§ **EXERCISE PROMPT**
All lines from the first one in the listing below to the one holding "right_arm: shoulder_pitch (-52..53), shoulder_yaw", inclusive, are to be copied exactly.

Content starts

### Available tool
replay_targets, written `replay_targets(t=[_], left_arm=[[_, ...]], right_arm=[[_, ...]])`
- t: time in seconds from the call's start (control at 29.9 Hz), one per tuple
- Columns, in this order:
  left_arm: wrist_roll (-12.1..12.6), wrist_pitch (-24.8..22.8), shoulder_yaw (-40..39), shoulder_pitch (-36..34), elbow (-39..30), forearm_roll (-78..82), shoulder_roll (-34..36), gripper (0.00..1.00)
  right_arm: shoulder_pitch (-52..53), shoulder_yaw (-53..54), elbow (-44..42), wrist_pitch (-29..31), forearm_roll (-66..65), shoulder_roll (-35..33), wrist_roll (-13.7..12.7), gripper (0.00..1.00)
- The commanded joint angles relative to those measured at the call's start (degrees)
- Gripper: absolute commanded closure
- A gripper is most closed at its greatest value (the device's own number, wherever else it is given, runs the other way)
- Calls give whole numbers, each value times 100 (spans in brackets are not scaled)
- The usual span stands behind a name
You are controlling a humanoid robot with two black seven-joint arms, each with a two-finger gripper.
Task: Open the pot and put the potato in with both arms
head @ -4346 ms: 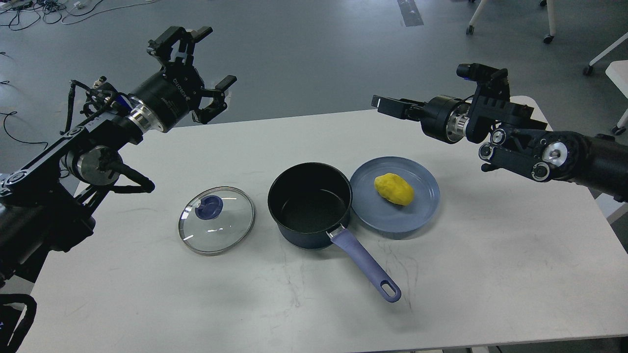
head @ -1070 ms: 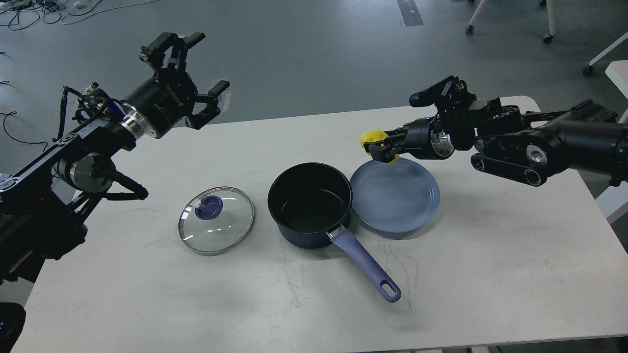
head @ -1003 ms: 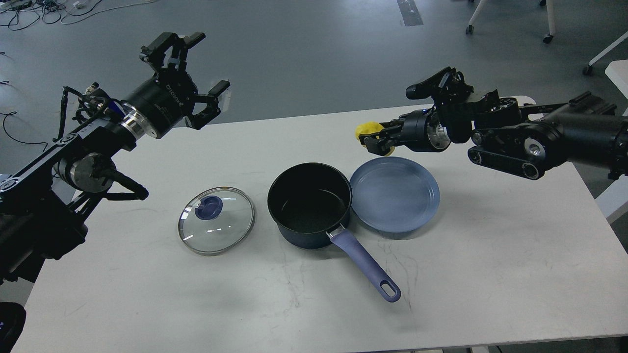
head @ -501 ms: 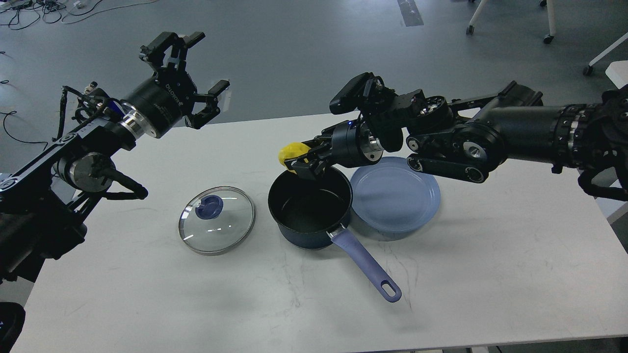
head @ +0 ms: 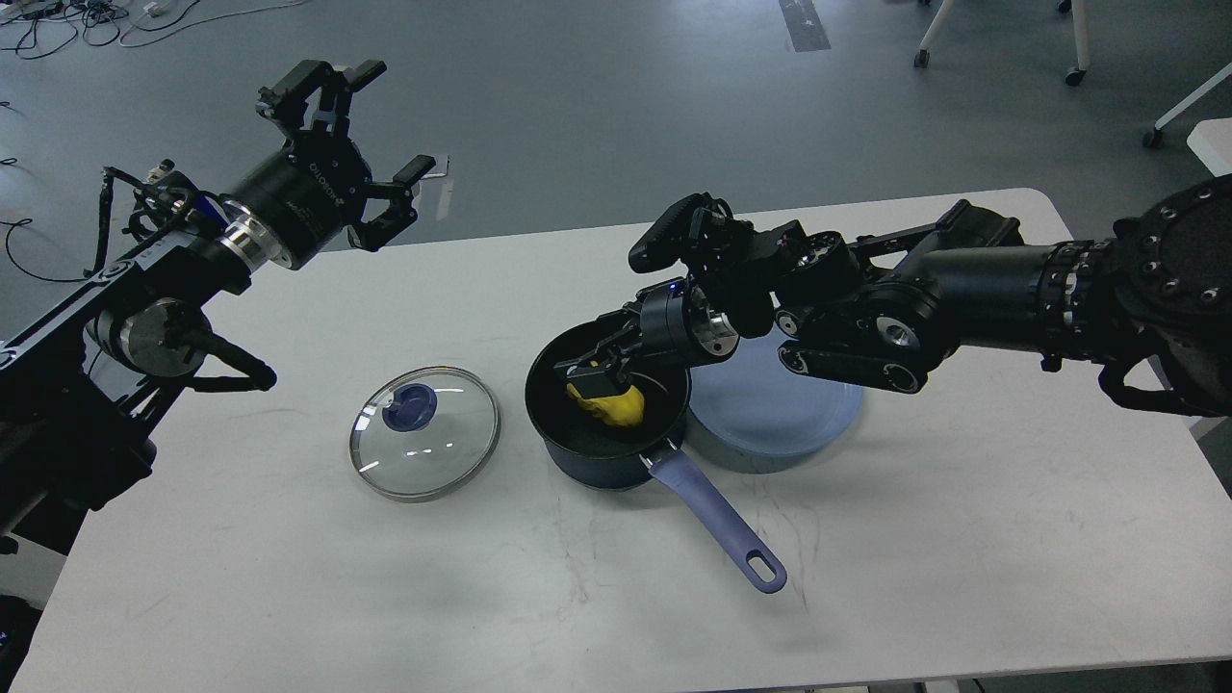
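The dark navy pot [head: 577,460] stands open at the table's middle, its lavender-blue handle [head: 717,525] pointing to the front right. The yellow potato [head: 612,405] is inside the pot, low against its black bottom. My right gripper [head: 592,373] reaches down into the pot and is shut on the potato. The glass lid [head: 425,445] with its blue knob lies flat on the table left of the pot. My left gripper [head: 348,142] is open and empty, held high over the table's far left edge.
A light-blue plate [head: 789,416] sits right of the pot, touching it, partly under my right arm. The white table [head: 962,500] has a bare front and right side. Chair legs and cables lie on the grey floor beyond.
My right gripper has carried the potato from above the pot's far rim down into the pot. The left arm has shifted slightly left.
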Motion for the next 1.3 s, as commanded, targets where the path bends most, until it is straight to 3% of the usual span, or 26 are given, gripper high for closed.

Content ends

§ **TASK ANSWER**
### Available tool
replay_targets, written `replay_targets(t=[_], left_arm=[[_, ...]], right_arm=[[_, ...]])`
- t: time in seconds from the call's start (control at 29.9 Hz), one per tuple
- Columns, in this order:
  left_arm: wrist_roll (-12.1..12.6), wrist_pitch (-24.8..22.8), shoulder_yaw (-40..39), shoulder_pitch (-36..34), elbow (-39..30), forearm_roll (-78..82), shoulder_roll (-34..36), gripper (0.00..1.00)
  right_arm: shoulder_pitch (-52..53), shoulder_yaw (-53..54), elbow (-44..42), wrist_pitch (-29..31), forearm_roll (-66..65), shoulder_roll (-35..33), wrist_roll (-13.7..12.7), gripper (0.00..1.00)

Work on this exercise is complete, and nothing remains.